Your task: Your output should be one number, which is how many lines in the material contain "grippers".

Data segment:
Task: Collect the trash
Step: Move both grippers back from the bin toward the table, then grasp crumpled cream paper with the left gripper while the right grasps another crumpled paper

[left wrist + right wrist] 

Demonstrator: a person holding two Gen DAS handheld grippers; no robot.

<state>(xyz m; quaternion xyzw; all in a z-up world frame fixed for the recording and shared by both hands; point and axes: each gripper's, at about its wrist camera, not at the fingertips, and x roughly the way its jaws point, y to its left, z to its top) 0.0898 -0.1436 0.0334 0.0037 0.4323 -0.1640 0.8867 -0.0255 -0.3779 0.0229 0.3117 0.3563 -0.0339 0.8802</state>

Output for this exercise: 2